– Я – нет, – быстро ответила Гарриет. Она застегнула рюкзак и швырнула его на кровать.
Гарриет спустилась вниз, отыскала на столике в коридоре лист бумаги и в слабом вечернем свете написала Хили записку:
Дорогой Хили! Завтра я еду в лагерь. Надеюсь, ты хорошо проведешь остаток лета. Надеюсь, что, когда ты перейдешь в седьмой класс, мы вместе будем сидеть на классном часе. Твой друг, Гарриет К.-Дюфрен
Дорогой Хили!
Завтра я еду в лагерь. Надеюсь, ты хорошо проведешь остаток лета. Надеюсь, что, когда ты перейдешь в седьмой класс, мы вместе будем сидеть на классном часе.
Не успела она дописать, как зазвонил телефон. Гарриет не хотела отвечать, но после третьего или четвертого звонка передумала и осторожно сняла трубку.

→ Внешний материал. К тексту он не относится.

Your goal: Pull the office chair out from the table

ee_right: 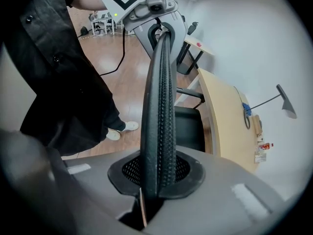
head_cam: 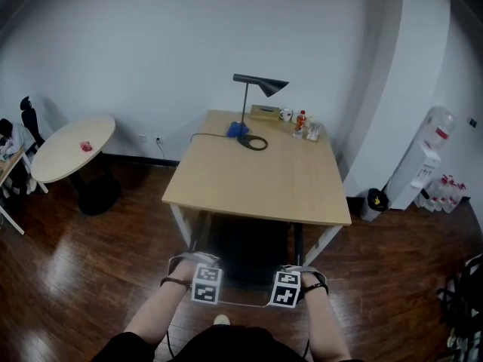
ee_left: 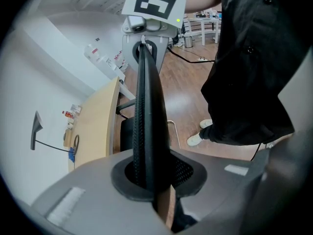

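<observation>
A black office chair point(head_cam: 249, 249) is tucked under the wooden table point(head_cam: 264, 176), with its seat point(ee_right: 188, 126) beneath the tabletop. Both grippers clamp the top rim of its mesh backrest point(ee_left: 146, 106). My left gripper point(head_cam: 205, 279) is shut on the rim's left end, and in its own view the jaws point(ee_left: 149, 182) pinch the black edge. At the rim's right end my right gripper point(head_cam: 287, 285) is shut too, and the backrest point(ee_right: 160, 102) runs up from its jaws point(ee_right: 156, 182) to the other gripper. Both point steeply down.
On the table's far side stand a black desk lamp point(head_cam: 256, 89), its cable and small bottles point(head_cam: 303, 123), against a white wall. A round table point(head_cam: 72, 145) is at the left; a bin point(head_cam: 373, 200) and a water dispenser point(head_cam: 426, 157) are at the right. My shoe point(ee_left: 196, 139) is on the wooden floor behind the chair.
</observation>
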`<action>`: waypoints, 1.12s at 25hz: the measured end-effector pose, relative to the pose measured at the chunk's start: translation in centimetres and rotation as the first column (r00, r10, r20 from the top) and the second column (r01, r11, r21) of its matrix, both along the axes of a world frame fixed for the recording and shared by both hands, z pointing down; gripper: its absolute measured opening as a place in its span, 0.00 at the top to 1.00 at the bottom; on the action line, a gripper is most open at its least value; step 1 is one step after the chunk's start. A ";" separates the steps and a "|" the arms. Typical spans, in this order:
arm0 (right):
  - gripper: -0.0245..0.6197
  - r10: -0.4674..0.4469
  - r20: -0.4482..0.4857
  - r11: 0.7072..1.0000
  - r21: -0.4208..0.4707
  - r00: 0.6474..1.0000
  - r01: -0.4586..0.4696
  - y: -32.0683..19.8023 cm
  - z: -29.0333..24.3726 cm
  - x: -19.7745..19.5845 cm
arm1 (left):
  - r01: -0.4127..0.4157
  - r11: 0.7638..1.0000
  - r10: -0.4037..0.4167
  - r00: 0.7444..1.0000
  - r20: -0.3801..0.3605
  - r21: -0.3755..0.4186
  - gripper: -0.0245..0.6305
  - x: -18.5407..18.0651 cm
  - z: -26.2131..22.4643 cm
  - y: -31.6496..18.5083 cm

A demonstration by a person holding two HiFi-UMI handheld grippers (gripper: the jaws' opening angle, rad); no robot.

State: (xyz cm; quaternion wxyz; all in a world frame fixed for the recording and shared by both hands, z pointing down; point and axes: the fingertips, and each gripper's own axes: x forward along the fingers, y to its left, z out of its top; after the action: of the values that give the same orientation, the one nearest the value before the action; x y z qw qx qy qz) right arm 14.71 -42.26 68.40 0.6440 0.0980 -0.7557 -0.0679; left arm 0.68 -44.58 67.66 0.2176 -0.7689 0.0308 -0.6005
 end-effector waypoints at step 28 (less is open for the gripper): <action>0.86 -0.018 0.005 1.000 -0.011 1.000 0.018 11.1 -0.2 -0.4 | 0.026 1.000 -0.026 1.000 -0.003 0.005 0.89 -0.5 -0.1 11.2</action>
State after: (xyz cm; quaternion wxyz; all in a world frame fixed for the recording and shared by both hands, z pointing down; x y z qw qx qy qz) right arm 14.33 -31.13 68.17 0.6420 0.0881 -0.7584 -0.0693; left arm 0.18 -33.39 67.53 0.2117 -0.7688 0.0425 -0.6019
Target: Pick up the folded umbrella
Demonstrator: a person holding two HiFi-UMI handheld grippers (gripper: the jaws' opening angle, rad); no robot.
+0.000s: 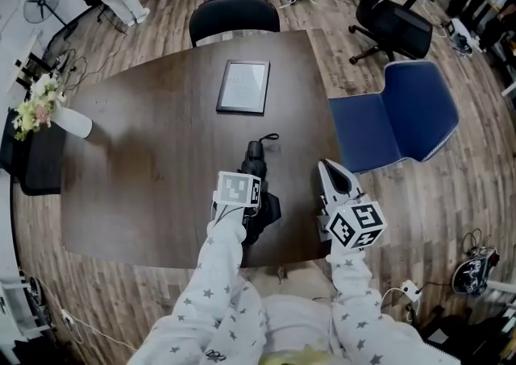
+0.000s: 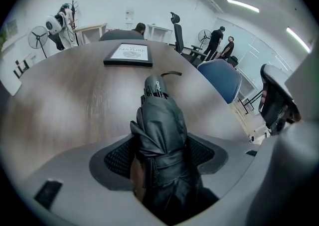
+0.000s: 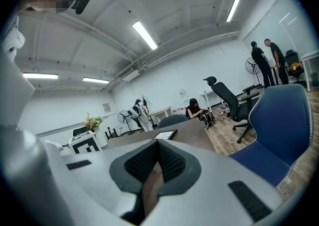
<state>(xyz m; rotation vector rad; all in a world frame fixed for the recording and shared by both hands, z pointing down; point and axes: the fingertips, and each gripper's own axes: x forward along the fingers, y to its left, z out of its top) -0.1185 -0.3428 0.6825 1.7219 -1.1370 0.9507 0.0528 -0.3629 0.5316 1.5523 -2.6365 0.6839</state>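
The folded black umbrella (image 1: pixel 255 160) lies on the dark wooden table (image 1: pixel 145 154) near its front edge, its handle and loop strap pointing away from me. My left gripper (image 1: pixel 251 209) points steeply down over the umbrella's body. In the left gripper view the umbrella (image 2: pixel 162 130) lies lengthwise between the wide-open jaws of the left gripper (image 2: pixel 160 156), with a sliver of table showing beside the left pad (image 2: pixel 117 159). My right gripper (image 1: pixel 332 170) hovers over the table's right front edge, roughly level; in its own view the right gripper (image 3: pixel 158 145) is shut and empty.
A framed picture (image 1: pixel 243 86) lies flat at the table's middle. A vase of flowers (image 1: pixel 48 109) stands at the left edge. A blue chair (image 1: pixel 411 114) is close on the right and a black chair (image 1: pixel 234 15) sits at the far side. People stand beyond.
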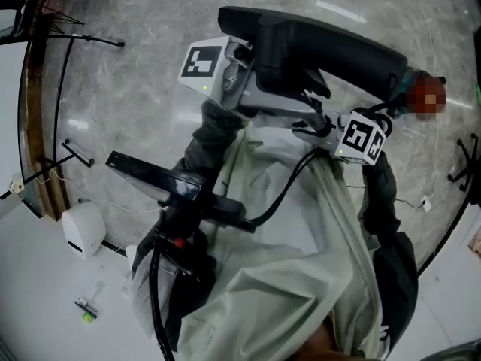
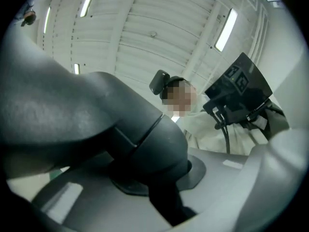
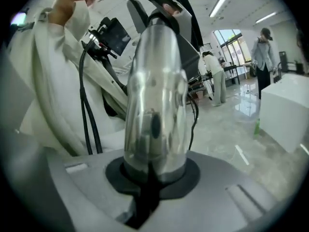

– Эй, чувиха, – раздался голос Хили, слабый, потрескивающий – из-за шлема-телефона. – Слышала сирены только что?
– Я как раз написала тебе письмо, – сказала Гарриет. Из коридора ей казалось, будто на улице никакой не август, а зима. Свет с увитой лозами веранды сочился сквозь стеклянные дольки полукруглого окна над дверью и щели в занавесках – жидкий сероватый свет, слабенький и тусклый. – Эди завтра отвезет меня в лагерь.
– Не-ет! – казалось, будто он кричит со дна океана. – Не уезжай! Ты совсем чокнулась, что ли?
– Я тут не останусь.
– Давай сбежим!
– Не могу.
Большим пальцем ноги Гарриет очертила в пыли черный кружок – на разлапистой палисандровой ножке столика пыль лежала нетронутым слоем, будто сизый налет на сливах.
– А вдруг нас кто-нибудь видел? Гарриет?
– Здесь я, – ответила Гарриет.
– А с тележкой моей как быть?
– Не знаю, – ответила Гарриет.
Она и сама все думала про тачку Хили. Она ведь так и осталась там, на эстакаде, и ящик вместе с ней.
– Может, мне вернуться и забрать ее?